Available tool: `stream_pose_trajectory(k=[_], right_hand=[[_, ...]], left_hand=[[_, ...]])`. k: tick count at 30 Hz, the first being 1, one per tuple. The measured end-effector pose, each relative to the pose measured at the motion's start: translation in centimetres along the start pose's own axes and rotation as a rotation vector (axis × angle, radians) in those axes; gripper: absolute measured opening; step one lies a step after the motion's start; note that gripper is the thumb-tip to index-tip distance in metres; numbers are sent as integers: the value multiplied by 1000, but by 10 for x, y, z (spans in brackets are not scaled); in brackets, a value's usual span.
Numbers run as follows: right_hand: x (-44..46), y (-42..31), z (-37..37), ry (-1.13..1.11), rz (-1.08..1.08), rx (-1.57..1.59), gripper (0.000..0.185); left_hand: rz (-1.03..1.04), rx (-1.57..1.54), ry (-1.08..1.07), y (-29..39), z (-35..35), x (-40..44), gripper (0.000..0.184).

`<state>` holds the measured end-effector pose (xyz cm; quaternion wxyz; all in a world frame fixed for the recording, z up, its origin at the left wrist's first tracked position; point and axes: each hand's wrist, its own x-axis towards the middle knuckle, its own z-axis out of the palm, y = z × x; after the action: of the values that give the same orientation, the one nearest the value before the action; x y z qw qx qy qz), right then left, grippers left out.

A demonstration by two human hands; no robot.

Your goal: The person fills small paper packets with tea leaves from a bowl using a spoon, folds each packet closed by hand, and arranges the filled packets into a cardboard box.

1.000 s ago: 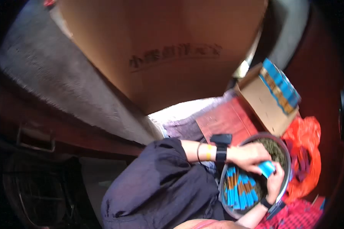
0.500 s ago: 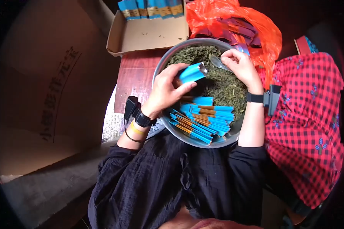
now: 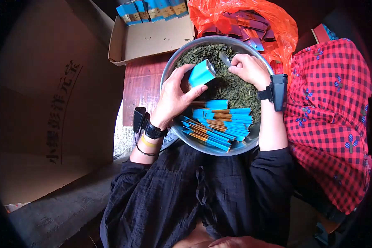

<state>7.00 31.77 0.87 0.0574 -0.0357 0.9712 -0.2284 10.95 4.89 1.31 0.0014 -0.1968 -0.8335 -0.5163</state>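
Observation:
My left hand (image 3: 175, 93) is wrapped round a blue foil packet (image 3: 202, 75), tilted with its opened mouth toward the right. In my right hand (image 3: 252, 71) is a spoon (image 3: 225, 59), pinched between thumb and fingers, its bowl over dried green leaves (image 3: 235, 89). The leaves fill much of a round metal basin (image 3: 168, 70) in front of me. A pile of flat blue and gold packets (image 3: 219, 126) lies in the near part of the basin, below my left hand. My left palm is partly hidden by the packet.
Upper left, a shallow cardboard box (image 3: 153, 37) holds a row of upright blue packets (image 3: 153, 10). Beyond the basin sits a red plastic bag (image 3: 283, 27) with purple packets (image 3: 248, 25). A large carton (image 3: 49, 103) stands left; red checkered cloth (image 3: 330, 107) lies right.
The spoon has turned to a steeper angle in my right hand. My left hand has tilted the packet's mouth further upward and shifted slightly left. The whole view has moved a little.

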Motion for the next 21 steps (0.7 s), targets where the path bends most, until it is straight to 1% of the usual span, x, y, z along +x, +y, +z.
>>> stream_pose_trajectory(k=[1,3,5,8,10,11,13,14,15,17,19,21], right_hand=[[0,-1,-1,0,-1,0,27],[0,-4,-7,-7,76,-15,28],[3,2,-5,13,64,-34,31],[3,8,-5,41,82,-39,34],[5,13,-3,130,57,129,32],[7,14,0,131,58,130,32],[10,9,2,269,-116,407,23],[9,7,-1,220,-138,471,22],[10,3,1,219,-136,472,22],[11,-3,6,239,-190,588,24],[12,-5,11,254,-206,572,25],[11,-7,11,459,-284,295,27]], left_hand=[[12,-2,3,0,0,0,61],[27,-2,8,-3,1,0,61],[42,-2,13,-4,1,0,61],[0,2,-7,-1,1,0,61],[1,-13,5,-3,1,0,61],[1,-13,4,-3,1,0,61],[-10,9,0,0,0,0,61],[-11,8,-2,0,0,0,61],[-31,-20,-5,0,0,1,61],[-51,-50,-13,1,0,1,60],[-47,-13,-7,2,0,1,60],[-48,-37,-4,1,0,1,60]])
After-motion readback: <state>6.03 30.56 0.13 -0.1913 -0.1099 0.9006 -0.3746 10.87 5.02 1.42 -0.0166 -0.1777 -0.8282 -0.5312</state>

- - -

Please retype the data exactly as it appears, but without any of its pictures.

**SOLUTION TO THIS TASK:**
Available tool: `stream_pose_trajectory(k=[_], right_hand=[[_, ...]], left_hand=[[_, ...]])`. k: tick count at 30 Hz, the first being 1, one per tuple. The measured end-effector pose, each relative to the pose measured at the motion's start: translation in centimetres along the start pose's own axes and rotation as a rotation vector (axis × angle, radians) in those axes; gripper: absolute measured opening; step one lies a step after the motion's start; note that gripper is the thumb-tip to index-tip distance in metres; numbers are sent as integers: the value multiplied by 1000, but by 10 for x, y, z (spans in brackets are not scaled); in brackets, a value's usual span.
Numbers run as follows: right_hand: x (-44..46), y (-42..31), z (-37..37), ry (-1.13..1.11), rz (-1.08..1.08), rx (-1.57..1.59), gripper (0.000..0.185); left_hand: rz (-1.03..1.04), rx (-1.57..1.54), ry (-1.08..1.07), y (-29..39), z (-35..35), x (-40..44), gripper (0.000..0.184).

`<state>` holds the measured end-effector pose (xyz cm; quaternion wxyz; all in a world frame fixed for the recording, z up, its origin at the left wrist's first tracked position; point and axes: each hand's wrist, its own x-axis towards the middle knuckle, its own z-axis out of the palm, y = z × x; after the action: of the values that give the same orientation, the one nearest the value before the action; x y z qw qx qy qz), right then left, grippers left out.

A demonstration by two human hands; no robot.

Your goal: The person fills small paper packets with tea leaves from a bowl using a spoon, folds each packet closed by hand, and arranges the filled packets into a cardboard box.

1.000 s ago: 
0.500 s ago: 
now: 

<state>7.00 31.77 0.87 0.0574 -0.0357 0.9712 -0.2284 10.95 4.89 1.31 0.0014 -0.1968 -0.8335 -0.5163</state>
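Observation:
My left hand (image 3: 175, 93) is wrapped round a blue foil packet (image 3: 202, 75), tilted with its opened mouth toward the right. In my right hand (image 3: 252, 71) is a spoon (image 3: 225, 59), pinched between thumb and fingers, its bowl over dried green leaves (image 3: 235, 89). The leaves fill much of a round metal basin (image 3: 168, 70) in front of me. A pile of flat blue and gold packets (image 3: 219, 126) lies in the near part of the basin, below my left hand. My left palm is partly hidden by the packet.
Upper left, a shallow cardboard box (image 3: 153, 37) holds a row of upright blue packets (image 3: 153, 10). Beyond the basin sits a red plastic bag (image 3: 283, 27) with purple packets (image 3: 248, 25). A large carton (image 3: 49, 103) stands left; red checkered cloth (image 3: 330, 107) lies right.
The spoon has turned to a steeper angle in my right hand. My left hand has tilted the packet's mouth further upward and shifted slightly left. The whole view has moved a little.
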
Motion for the next 21 steps (0.7 s), targets where the path bends most, until it is straight to 1% of the usual span, x, y, z along +x, +y, +z.
>>> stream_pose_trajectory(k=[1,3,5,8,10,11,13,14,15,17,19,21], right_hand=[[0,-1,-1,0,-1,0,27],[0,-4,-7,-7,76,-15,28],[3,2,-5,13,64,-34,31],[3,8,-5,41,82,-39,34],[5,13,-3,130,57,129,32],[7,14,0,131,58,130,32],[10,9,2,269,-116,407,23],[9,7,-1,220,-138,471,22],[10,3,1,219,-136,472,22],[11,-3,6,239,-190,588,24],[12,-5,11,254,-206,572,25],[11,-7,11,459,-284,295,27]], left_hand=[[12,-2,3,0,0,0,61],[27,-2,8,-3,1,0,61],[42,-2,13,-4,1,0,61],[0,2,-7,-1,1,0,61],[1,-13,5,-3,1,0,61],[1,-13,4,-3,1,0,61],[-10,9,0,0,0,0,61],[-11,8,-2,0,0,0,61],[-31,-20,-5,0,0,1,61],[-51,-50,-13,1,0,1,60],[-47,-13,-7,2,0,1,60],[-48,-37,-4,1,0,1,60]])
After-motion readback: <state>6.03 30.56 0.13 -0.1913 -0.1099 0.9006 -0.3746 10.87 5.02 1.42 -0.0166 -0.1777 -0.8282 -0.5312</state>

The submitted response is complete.